[Task directions] After finding the line with "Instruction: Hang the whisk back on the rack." in the data below, set down exactly each line through the one with "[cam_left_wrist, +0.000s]", inclusive, and stop there.

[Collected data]
= = = = =

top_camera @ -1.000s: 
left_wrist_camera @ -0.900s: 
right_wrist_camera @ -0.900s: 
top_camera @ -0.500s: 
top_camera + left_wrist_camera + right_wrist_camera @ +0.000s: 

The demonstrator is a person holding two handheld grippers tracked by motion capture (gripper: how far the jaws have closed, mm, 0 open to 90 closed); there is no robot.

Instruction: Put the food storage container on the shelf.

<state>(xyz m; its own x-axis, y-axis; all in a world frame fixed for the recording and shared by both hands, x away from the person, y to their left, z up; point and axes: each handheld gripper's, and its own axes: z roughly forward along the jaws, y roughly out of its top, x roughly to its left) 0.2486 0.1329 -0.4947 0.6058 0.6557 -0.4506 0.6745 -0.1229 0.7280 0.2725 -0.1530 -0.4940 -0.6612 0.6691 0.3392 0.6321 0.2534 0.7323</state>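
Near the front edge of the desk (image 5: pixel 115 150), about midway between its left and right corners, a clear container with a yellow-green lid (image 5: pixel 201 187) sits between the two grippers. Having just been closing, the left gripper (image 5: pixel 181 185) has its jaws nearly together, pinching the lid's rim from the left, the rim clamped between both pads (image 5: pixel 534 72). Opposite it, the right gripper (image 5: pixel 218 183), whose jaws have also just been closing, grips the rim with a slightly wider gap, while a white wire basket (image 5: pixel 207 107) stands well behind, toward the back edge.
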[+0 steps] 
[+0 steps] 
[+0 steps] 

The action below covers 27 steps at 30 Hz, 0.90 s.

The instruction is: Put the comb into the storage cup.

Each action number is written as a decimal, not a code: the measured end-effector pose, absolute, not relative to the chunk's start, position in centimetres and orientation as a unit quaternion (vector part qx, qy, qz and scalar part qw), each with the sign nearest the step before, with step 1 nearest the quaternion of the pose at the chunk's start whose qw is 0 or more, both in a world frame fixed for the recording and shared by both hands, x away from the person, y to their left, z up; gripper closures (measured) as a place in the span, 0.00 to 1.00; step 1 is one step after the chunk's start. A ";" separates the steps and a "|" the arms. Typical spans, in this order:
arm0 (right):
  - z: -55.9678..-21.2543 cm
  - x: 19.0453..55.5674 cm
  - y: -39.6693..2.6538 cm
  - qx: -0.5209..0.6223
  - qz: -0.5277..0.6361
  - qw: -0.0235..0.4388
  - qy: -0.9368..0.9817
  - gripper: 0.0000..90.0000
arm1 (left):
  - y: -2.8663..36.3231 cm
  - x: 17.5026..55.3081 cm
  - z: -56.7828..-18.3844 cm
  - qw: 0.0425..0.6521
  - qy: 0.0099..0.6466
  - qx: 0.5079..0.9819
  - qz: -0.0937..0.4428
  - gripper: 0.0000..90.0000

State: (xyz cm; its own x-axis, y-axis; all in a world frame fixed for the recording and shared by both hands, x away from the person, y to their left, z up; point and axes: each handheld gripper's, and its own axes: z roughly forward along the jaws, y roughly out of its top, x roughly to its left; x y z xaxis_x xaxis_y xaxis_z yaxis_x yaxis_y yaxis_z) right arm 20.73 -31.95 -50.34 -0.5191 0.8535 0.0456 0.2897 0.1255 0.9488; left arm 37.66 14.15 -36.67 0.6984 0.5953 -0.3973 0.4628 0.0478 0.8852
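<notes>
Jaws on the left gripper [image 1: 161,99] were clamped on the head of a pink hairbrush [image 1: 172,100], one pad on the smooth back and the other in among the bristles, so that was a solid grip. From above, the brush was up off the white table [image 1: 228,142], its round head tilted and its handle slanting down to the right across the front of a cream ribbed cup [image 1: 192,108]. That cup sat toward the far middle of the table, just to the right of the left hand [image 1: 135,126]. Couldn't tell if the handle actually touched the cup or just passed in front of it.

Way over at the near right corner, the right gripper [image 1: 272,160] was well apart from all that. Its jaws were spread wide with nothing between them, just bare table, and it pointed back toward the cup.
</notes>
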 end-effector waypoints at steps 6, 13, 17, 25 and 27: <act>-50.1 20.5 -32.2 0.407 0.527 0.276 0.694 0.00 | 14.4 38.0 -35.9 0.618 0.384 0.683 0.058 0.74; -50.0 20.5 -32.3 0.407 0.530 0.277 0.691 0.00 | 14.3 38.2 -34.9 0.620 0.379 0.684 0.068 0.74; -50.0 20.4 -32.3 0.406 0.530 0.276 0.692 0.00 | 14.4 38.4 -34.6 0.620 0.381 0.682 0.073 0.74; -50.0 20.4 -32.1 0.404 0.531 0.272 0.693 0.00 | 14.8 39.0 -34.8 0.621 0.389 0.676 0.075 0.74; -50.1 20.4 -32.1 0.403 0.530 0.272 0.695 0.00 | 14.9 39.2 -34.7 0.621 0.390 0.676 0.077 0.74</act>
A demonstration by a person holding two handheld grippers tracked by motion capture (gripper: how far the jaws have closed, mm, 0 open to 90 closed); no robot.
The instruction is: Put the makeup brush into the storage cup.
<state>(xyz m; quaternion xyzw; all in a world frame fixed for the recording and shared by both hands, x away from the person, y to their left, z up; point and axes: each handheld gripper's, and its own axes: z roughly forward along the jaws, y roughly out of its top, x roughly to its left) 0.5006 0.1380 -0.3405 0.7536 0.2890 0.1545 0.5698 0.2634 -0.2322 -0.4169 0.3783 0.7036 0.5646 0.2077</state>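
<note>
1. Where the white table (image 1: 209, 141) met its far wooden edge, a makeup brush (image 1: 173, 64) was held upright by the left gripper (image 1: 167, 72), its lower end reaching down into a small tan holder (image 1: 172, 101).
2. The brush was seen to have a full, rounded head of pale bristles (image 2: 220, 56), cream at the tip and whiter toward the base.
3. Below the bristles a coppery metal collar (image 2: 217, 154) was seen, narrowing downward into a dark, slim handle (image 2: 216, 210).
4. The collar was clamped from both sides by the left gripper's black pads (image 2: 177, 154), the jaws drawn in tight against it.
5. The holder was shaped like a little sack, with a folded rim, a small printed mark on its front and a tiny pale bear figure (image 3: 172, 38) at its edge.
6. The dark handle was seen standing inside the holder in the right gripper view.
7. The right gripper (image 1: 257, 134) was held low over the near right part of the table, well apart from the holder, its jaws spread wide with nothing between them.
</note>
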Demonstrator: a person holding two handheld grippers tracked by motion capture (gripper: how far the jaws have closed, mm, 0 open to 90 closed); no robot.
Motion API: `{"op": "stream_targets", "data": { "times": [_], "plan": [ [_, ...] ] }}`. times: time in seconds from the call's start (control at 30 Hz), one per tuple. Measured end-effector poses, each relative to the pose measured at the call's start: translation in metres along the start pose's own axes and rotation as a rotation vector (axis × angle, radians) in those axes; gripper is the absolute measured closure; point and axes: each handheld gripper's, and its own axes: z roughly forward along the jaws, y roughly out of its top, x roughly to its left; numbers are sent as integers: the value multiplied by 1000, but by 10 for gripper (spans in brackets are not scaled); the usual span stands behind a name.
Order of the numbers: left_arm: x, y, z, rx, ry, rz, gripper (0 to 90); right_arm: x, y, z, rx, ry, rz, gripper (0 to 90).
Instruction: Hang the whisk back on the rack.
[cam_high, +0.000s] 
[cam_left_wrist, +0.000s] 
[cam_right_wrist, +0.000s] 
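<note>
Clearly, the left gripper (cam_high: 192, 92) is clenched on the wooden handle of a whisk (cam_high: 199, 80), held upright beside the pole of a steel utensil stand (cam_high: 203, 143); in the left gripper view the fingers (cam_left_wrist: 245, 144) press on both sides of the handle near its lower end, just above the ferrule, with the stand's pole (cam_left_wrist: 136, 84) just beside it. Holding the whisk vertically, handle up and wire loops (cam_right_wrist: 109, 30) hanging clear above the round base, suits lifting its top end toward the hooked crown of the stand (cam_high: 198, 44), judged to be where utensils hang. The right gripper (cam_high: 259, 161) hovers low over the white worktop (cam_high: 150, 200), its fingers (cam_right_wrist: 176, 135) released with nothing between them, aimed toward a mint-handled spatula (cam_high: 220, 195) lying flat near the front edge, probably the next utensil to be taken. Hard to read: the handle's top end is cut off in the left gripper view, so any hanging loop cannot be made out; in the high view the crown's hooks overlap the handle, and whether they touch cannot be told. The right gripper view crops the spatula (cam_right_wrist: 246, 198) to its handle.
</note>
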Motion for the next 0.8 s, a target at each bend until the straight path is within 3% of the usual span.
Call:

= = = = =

[Exercise answer]
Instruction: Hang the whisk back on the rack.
[cam_high, +0.000s] 
[cam_left_wrist, +0.000s] 

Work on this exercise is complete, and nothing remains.